Cluster randomized trials (CRTs) present unique methodological and ethical challenges. Researchers conducting systematic reviews of CRTs (e.g., addressing methodological or ethical issues) require efficient electronic search strategies (filters or hedges) to identify trials in electronic databases such as MEDLINE. According to the CONSORT statement extension to CRTs, the clustered design should be clearly identified in titles or abstracts; however, variability in terminology may make electronic identification challenging. Our objectives were to (a) evaluate sensitivity ("recall") and precision of a well-known electronic search strategy ("randomized controlled trial" as publication type) with respect to identifying CRTs, (b) evaluate the feasibility of new search strategies targeted specifically at CRTs, and (c) determine whether CRTs are appropriately identified in titles or abstracts of reports and whether there has been improvement over time.


We manually examined a wide range of health journals to identify a gold standard set of CRTs. Search strategies were evaluated against the gold standard set, as well as an independent set of CRTs included in previous systematic reviews.

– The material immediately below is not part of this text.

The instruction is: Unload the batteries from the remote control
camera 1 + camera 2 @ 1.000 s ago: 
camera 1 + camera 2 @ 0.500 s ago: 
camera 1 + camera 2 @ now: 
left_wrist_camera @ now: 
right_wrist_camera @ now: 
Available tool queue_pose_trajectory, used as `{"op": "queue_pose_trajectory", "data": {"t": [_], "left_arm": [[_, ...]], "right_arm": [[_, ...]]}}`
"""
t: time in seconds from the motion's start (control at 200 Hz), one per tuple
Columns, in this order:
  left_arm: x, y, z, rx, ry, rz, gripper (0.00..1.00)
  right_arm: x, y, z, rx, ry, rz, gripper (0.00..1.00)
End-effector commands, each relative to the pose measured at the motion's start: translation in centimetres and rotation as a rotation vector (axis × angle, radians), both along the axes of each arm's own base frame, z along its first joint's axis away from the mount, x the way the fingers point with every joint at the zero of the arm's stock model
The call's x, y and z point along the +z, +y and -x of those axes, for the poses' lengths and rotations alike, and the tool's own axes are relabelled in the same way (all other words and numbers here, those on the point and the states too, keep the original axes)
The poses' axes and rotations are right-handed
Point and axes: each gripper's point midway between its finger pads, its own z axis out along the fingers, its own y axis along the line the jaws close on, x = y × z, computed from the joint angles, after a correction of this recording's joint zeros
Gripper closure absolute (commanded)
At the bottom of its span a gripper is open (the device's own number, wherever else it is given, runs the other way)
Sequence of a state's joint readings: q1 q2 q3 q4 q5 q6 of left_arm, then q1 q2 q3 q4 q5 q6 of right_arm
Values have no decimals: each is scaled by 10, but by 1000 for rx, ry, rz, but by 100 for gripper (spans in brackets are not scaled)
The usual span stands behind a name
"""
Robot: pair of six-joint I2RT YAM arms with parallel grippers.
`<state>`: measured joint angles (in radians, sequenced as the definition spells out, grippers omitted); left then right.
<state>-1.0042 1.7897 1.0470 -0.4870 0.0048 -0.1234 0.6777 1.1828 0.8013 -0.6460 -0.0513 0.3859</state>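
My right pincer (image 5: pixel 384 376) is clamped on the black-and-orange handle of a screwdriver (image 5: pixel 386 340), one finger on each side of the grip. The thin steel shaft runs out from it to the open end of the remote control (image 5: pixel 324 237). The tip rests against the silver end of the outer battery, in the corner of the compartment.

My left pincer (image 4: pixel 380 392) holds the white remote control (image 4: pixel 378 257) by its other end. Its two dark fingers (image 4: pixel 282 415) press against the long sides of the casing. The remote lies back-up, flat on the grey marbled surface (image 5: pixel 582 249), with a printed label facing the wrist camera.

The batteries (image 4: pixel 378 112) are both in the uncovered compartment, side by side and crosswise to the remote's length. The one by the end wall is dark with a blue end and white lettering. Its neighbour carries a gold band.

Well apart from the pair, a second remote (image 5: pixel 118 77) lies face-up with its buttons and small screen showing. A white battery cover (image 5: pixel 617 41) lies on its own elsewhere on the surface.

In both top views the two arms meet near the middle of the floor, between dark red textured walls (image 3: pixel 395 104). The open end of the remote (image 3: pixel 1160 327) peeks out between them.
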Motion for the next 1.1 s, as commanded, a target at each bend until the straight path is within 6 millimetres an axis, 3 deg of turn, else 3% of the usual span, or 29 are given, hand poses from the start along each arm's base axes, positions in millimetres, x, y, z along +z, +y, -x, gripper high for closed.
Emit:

The existing strategy (randomized controlled is sensitive (93.8%) for identifying CRTs, but has relatively low precision (9%, number needed to read 11); the number needed to read can be halved to 5 (precision 18.4%) by combining with cluster design-related terms using the Boolean operator AND; combining with the Boolean operator OR maximizes sensitivity (99.4%) but would require 28.6 citations read to identify one CRT. Only about 50% of CRTs are clearly identified as cluster randomized in titles or abstracts; approximately 25% can be identified based on the reported units of randomization but are not amenable to electronic searching; the remaining 25% cannot be identified except through manual inspection of the full-text article. The proportion of trials clearly identified has increased from 28% between the years 2000-2003, to 60% between 2004-2007 (absolute increase 32%, 95% CI 17 to 47%).


CRTs should include the phrase "cluster randomized trial" in titles or abstracts; this will facilitate more accurate indexing of the publication type by reviewers at the National Library of Medicine, and efficient textword retrieval of the subset employing cluster randomization.